--- START ---

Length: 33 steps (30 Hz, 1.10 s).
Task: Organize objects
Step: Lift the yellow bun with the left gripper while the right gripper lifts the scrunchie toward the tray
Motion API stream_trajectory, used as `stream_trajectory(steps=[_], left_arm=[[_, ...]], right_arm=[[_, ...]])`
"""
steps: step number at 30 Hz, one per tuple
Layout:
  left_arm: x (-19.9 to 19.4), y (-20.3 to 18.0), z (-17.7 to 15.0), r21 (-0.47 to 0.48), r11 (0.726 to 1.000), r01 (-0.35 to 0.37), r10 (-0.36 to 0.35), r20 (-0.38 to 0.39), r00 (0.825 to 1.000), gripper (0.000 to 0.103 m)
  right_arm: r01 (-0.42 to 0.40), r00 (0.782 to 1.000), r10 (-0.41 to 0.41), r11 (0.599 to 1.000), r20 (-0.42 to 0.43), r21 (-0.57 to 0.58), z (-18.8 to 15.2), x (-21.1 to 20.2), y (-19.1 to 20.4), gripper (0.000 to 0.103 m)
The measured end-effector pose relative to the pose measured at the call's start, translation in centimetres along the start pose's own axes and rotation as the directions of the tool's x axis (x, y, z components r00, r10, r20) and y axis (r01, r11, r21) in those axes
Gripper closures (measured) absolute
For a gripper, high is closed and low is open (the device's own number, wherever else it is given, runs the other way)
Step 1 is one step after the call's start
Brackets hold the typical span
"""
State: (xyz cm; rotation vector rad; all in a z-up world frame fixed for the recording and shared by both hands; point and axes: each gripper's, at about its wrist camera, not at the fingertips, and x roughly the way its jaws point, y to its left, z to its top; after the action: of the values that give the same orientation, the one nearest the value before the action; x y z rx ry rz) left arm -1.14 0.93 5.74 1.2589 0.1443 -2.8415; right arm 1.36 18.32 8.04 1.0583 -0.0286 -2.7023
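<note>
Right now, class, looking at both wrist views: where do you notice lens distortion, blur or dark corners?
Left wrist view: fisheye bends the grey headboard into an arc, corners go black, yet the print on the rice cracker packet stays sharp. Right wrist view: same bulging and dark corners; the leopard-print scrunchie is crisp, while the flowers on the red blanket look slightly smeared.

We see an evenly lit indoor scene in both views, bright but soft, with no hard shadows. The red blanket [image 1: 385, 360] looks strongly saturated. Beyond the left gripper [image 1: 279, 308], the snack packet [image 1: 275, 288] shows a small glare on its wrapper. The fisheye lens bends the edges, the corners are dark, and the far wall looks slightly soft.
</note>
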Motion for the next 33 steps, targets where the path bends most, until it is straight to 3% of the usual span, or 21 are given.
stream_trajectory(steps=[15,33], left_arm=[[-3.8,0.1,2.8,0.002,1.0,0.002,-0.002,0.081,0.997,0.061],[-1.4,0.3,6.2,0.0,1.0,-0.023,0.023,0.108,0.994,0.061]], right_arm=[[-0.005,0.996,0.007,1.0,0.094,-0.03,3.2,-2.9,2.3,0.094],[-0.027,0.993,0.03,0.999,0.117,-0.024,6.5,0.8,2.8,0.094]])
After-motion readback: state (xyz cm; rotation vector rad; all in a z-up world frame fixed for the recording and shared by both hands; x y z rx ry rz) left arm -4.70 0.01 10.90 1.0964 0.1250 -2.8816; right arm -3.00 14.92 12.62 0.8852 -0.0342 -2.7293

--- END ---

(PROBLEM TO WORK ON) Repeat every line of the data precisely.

(RESULT FOR THIS TASK)
Length: 33 steps (30 Hz, 1.10 s).
Task: Organize objects
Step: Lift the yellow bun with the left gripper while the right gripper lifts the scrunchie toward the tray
Motion API stream_trajectory, used as `stream_trajectory(steps=[_], left_arm=[[_, ...]], right_arm=[[_, ...]])`
"""
steps: step number at 30 Hz, one per tuple
Layout:
  left_arm: x (-19.9 to 19.4), y (-20.3 to 18.0), z (-17.7 to 15.0), r21 (-0.47 to 0.48), r11 (0.726 to 1.000), r01 (-0.35 to 0.37), r10 (-0.36 to 0.35), r20 (-0.38 to 0.39), r00 (0.825 to 1.000), gripper (0.000 to 0.103 m)
  right_arm: r01 (-0.42 to 0.40), r00 (0.782 to 1.000), r10 (-0.41 to 0.41), r11 (0.599 to 1.000), r20 (-0.42 to 0.43), r21 (-0.57 to 0.58), z (-18.8 to 15.2), x (-21.1 to 20.2), y (-19.1 to 20.4), gripper (0.000 to 0.103 m)
The measured end-effector pose relative to the pose measured at the call's start, translation in centimetres along the start pose's own axes and rotation as the directions of the tool's x axis (x, y, z components r00, r10, r20) and y axis (r01, r11, r21) in those axes
Gripper closures (measured) absolute
For a gripper, high is closed and low is open (the device's own number, wherever else it is given, runs the other way)
Step 1 is one step after the call's start
Brackets hold the typical span
"""
State: (xyz cm; rotation vector rad; all in a z-up world frame fixed for the recording and shared by both hands; point and axes: each gripper's, at about its wrist camera, not at the fingertips, and x roughly the way its jaws point, y to its left, z to its top; after the action: of the values that give the same orientation, the one nearest the value before the action; x y z rx ry rz) left arm -1.14 0.93 5.74 1.2589 0.1443 -2.8415; right arm 1.36 18.32 8.04 1.0583 -0.0286 -2.7023
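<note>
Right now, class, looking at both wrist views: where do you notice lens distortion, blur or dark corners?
Left wrist view: fisheye bends the grey headboard into an arc, corners go black, yet the print on the rice cracker packet stays sharp. Right wrist view: same bulging and dark corners; the leopard-print scrunchie is crisp, while the flowers on the red blanket look slightly smeared.

We see an evenly lit indoor scene in both views, bright but soft, with no hard shadows. The red blanket [image 1: 385, 360] looks strongly saturated. Beyond the left gripper [image 1: 279, 308], the snack packet [image 1: 275, 288] shows a small glare on its wrapper. The fisheye lens bends the edges, the corners are dark, and the far wall looks slightly soft.
</note>
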Motion for the next 33 steps, targets where the path bends most, until it is straight to 3% of the usual span, or 21 are given.
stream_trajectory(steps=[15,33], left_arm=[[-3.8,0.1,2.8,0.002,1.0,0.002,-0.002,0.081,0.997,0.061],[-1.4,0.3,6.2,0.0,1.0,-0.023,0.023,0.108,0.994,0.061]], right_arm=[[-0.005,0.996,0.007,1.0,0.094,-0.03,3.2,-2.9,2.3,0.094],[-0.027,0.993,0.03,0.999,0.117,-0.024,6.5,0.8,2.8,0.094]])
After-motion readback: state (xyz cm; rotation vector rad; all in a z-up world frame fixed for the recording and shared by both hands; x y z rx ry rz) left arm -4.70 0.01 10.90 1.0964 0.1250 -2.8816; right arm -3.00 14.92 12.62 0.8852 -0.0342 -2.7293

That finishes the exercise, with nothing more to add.